Bok choy, also known as pak choi or pok choi, is a Chinese cabbage that is prized for its thick, emerald-green leaves and white, meaty stalks. In reality, the English translation of its Cantonese name is "little white vegetable." Bok choy is a hardy green that can withstand cold temperatures, making it a favourite early-season plant for gardeners in colder climates. It is common throughout southern China and Southeast Asia. Bok choy, a member of the cabbage family, is a coveted component in Asian cuisine because of its crispy texture that endures high heat. The sturdy stems carry lots of fibre to keep you feeling full, and the greens are dense in nutrients but low in calories. Bok choy is rich in vitamins C, K, A, and B6, as well as folate, calcium, and beta-carotene. It has only nine calories and 1.5 grammes of carbs per cup when consumed raw. The most typical preparation method is to dice the cabbage into little pieces for a stir fry. However, if you don't look into other cooking techniques, such as those listed below, you're missing out on their many benefits.
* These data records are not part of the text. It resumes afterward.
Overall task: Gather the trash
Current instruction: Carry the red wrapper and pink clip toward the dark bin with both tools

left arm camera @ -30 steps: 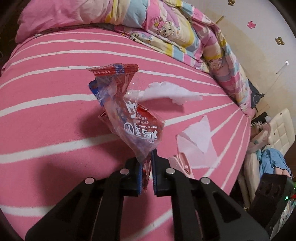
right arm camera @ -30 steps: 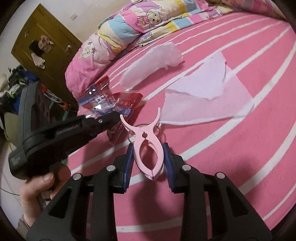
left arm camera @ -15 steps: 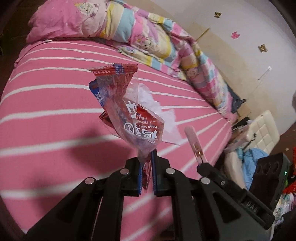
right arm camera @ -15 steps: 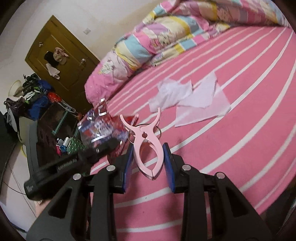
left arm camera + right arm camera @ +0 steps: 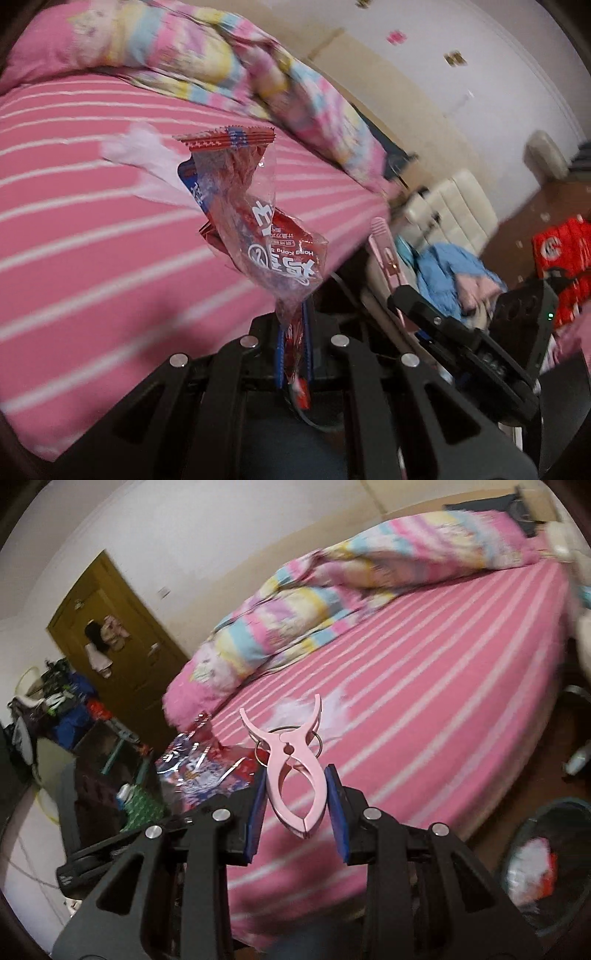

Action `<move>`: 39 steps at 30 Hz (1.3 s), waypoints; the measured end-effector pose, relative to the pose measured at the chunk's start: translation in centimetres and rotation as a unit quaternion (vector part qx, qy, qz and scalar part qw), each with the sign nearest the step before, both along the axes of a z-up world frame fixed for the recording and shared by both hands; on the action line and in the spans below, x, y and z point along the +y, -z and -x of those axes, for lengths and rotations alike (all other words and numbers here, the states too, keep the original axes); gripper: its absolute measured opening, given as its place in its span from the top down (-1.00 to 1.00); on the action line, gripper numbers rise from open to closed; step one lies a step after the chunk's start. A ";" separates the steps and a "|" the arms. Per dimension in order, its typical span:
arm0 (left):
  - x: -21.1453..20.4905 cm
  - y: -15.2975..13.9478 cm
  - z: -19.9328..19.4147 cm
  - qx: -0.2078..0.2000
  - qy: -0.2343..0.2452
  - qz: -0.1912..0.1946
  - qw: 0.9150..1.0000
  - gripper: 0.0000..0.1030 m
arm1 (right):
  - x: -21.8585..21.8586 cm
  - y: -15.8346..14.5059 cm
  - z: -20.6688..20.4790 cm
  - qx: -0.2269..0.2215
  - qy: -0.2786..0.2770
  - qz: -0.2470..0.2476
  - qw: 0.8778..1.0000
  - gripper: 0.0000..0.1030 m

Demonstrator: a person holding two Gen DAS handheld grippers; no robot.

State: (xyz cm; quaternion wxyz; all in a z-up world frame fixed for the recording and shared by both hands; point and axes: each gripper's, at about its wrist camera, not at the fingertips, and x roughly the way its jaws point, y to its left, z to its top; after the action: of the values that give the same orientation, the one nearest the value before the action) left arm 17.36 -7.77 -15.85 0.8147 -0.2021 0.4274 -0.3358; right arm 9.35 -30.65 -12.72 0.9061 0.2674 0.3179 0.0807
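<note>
Both claws, wrapper (image 5: 258, 229) and clip (image 5: 295, 771) gripped, have left the bed (image 5: 424, 709).

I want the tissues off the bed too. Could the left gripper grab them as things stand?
Probably not. The left gripper is shut on a snack wrapper and held up clear of the bed, while the tissues lie farther back on it. It would need to drop the wrapper first.

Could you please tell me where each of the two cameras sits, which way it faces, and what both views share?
Left wrist: on the left gripper, looking across the striped bed; its fingers pinch a snack wrapper; the right gripper shows alongside.
Right wrist: on the right gripper, facing the bed and door; it clamps a pink clothes peg; a trash bin sits low right.
Shared: bed, quilt, tissues, wrapper, peg.
</note>
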 end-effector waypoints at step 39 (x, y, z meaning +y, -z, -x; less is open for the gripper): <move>-33.8 22.2 5.6 0.221 0.278 -0.134 0.925 0.85 | -24.1 21.8 13.8 0.225 0.256 -0.045 0.939 0.38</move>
State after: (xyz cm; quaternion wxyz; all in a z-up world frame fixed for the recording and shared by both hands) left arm 11.79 -41.58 -38.02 0.5930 -0.0328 0.6764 -0.4356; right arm -4.48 -54.79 -34.50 0.7881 0.3909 0.4303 -0.2020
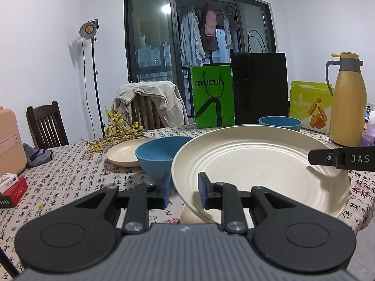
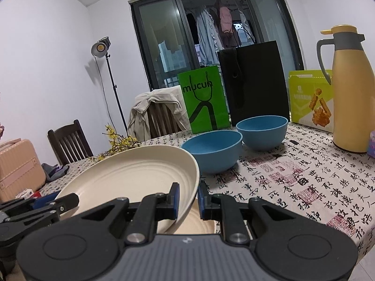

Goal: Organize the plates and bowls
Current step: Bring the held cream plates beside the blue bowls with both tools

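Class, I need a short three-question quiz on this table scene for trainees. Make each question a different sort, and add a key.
1. How many blue round bowls stand on the patterned tablecloth?
2. True or false: the large cream ridged plate, whose rim sits between the jaws of the left gripper and the right gripper, lies flat.
3. What lies directly beneath that plate? A) a spoon B) another cream plate C) a napkin

Key: 1. Two. 2. False, it is tilted. 3. B.
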A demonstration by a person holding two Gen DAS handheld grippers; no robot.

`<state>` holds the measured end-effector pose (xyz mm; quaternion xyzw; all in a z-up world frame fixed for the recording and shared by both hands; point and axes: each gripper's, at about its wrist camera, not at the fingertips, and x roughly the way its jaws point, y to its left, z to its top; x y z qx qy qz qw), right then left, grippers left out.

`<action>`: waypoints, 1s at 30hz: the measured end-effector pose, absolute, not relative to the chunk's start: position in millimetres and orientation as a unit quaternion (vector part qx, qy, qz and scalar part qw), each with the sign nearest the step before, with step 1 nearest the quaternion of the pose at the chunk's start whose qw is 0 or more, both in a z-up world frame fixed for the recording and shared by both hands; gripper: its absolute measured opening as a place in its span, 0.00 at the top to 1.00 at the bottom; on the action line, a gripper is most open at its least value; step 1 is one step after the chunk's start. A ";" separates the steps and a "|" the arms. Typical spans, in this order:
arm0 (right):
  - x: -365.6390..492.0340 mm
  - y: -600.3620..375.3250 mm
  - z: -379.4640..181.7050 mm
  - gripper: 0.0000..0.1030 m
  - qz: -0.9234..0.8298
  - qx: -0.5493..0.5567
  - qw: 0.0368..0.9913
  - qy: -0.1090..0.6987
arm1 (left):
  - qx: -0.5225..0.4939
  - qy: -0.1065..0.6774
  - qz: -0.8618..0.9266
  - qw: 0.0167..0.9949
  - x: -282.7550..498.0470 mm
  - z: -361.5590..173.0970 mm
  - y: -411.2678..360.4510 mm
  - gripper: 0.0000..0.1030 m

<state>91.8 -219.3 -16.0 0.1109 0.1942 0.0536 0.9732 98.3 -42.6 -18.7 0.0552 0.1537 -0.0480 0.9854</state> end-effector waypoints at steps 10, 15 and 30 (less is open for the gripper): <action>95.1 -218.5 -27.9 0.84 0.053 0.109 0.970 0.211 | 0.055 0.169 -0.047 0.983 101.1 -29.4 -42.9 0.76; 98.0 -219.1 -34.0 0.84 0.052 0.110 0.968 0.220 | 0.057 0.178 -0.046 0.981 103.5 -35.2 -42.6 0.76; 103.0 -221.4 -43.0 0.84 0.051 0.109 0.965 0.234 | 0.063 0.193 -0.045 0.978 107.6 -46.3 -45.1 0.76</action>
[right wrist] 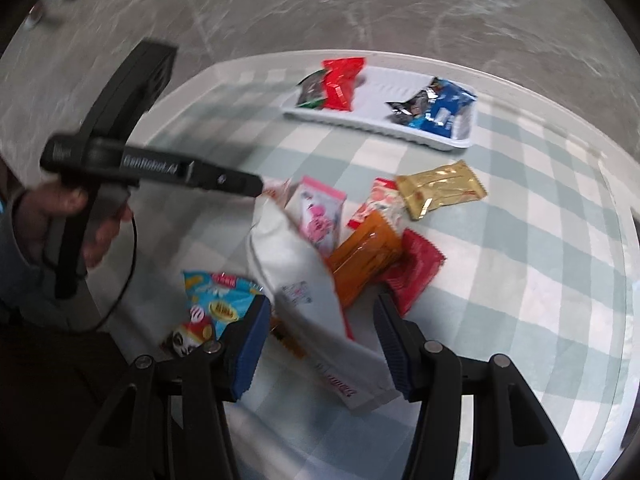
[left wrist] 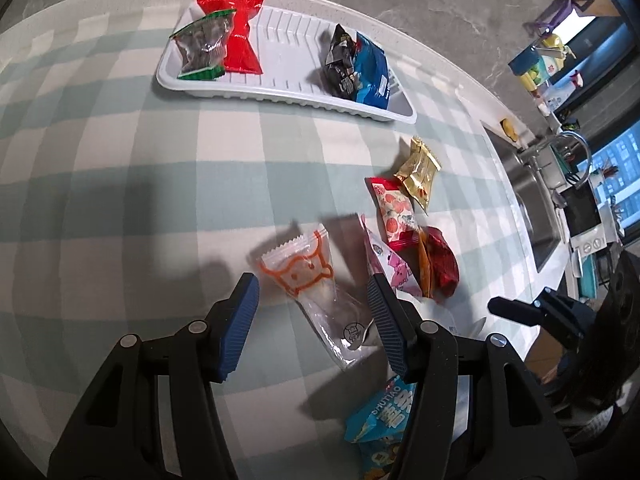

Here are some dishes you can make with bok choy:

Braised bokchoy

Braising the greens is a wise choice if you want to give your bok choy a deep flavour.


  • 1 bokchoy
  • 1 cup chicken broth or vegetable stock
  • 1/2 teaspoon minced garlic
  • 1/2 teaspoon minced ginger
  • 1 teaspoon of chilli paste
  • 1tsp vegetable oil


  • Bokchoy should first be divided into its individual leaves, with the larger ones being chopped into smaller pieces.
  • Heat a wok over medium heat. And add vegetable oil, ginger, garlic and chilli paste. Fry it for a few seconds.
  • Add bok choy and chicken broth to completely cover the bok choy leaves. Cook them for about 20 minutes, stirring occasionally, until they are soft and have absorbed all the liquid.
  • Stir the mixture regularly to prevent it from burning. And serve it hot when it's cooked.

braised bok choy/

Bok choy greens can also be roasted in the oven if you'd rather forego the stove.


  • 1 bok choy
  • Salt to taste
  • 1 tbsp oil


  • First, cut the bok choy leaves into even pieces after separating them from the central stem. Place them on a baking pan, then sprinkle them with salt and oil. 
  • You should bake them in the oven at about 400 degrees for about 20 minutes, or until the leaves begin to turn brown.
  •  A full-sized bok choy doesn't quickly roast like small ones because of its high water content. This dish might be best reserved for your tiniest bok choy.

Bok choy soup

Bok choy is a type of cabbage green that is ideal for adding to soup recipes because of its sturdy white stems, which hold up well to boiling. This vegetarian version of the traditional Vietnamese pho soup recipe with bok choy, mushrooms, and a poached egg in the broth will appeal to fans of udon noodle soup. With this recipe for bok choy and chicken soup, you can keep things straightforward but delicious while dressing up ramen noodles with a spicy ginger bok choy soup. In fact, you can use any other type of green in your preferred soup recipe in place of the green tops of bok choy leaves. They are a fantastic substitute for collards, spinach, and even kale.

Bokchoy salad

Although bok choy is usually eaten cooked, there is no reason why the raw greens can't be added to a salad for a light, nutty flavor. The ideal leaves to use are baby leaves, especially when combined with romaine or another mild green.


  • ½ cup olive oil
  • ¼ cup white vinegar
  • ⅓ cup white sugar
  • 3 tablespoons soy sauce
  • 2 bunches of baby bok choy, cleaned and sliced.
  • 1 bunch of green onions, chopped
  • ⅛ cup slivered almonds, toasted
  • ½ (6-ounce) package of chow mein noodles


Combine olive oil, white vinegar, sugar, and soy sauce in a glass container with a lid. Shake the container well after covering it. In a salad dish, combine the bok choy, green onions, almonds, and chow mein noodles. Serve after tossing with dressing.